#### Required work:
Please produce an exact copy of only the lines from the one with "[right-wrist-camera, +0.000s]" through the last one of the material, without pictures.

Start of Exercise data

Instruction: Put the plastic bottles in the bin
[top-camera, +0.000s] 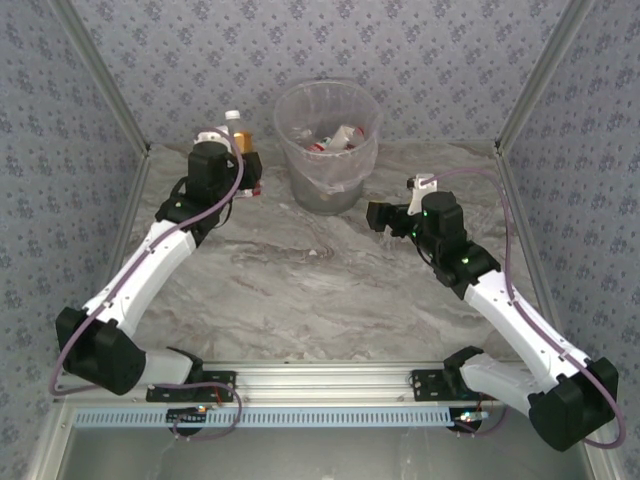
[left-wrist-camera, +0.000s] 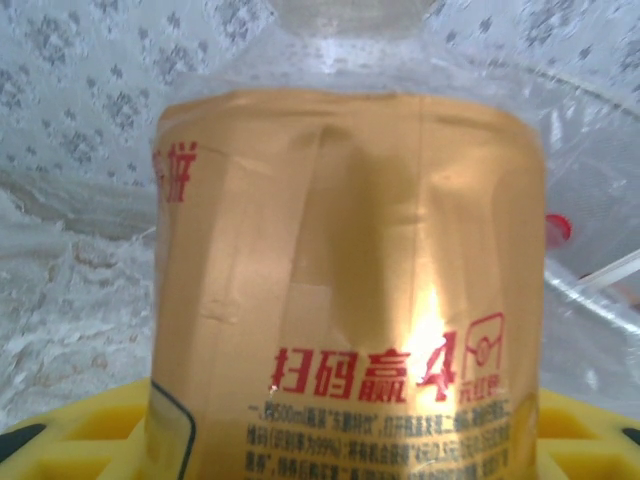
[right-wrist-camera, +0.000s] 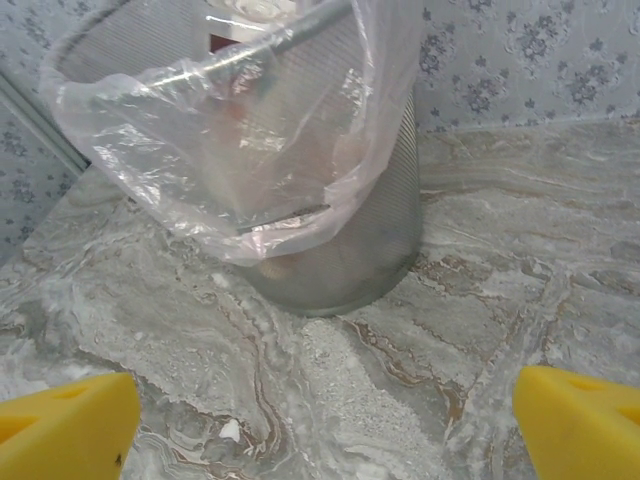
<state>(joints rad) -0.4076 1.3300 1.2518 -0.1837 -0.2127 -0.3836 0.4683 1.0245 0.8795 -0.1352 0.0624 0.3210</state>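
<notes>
Holding an orange-labelled bottle (top-camera: 242, 135) with a white cap, my left jaws are narrow around it at the far left corner of the table (top-camera: 300, 280), close to the back wall (top-camera: 200, 60) and just left of the bin (top-camera: 330, 180). More bottles (top-camera: 338, 138) lie inside the bin. My right jaws stand wide near the bin's right side, with bare table between the arms.

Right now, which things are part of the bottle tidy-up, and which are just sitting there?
Part of the job:
orange-label bottle
bin
bottles lying inside the bin

Just there:
marble table
patterned walls
white speck on the table
</notes>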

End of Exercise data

#### Solution to this task:
[right-wrist-camera, +0.000s] 
<state>(joints rad) -0.4076 1.3300 1.2518 -0.1837 -0.2127 -0.3836 0.4683 1.0245 0.8795 -0.1352 0.0624 0.3210</state>
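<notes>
Holding an orange-labelled bottle (top-camera: 242, 135) with a white cap, my left jaws are narrow around it at the far left corner of the table (top-camera: 300, 280), close to the back wall (top-camera: 200, 60) and just left of the bin (top-camera: 330, 180). More bottles (top-camera: 338, 138) lie inside the bin. My right jaws stand wide near the bin's right side, with bare table between the arms.

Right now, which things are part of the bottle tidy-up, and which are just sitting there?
Part of the job:
orange-label bottle
bin
bottles lying inside the bin

Just there:
marble table
patterned walls
white speck on the table
</notes>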

With that, the answer is done.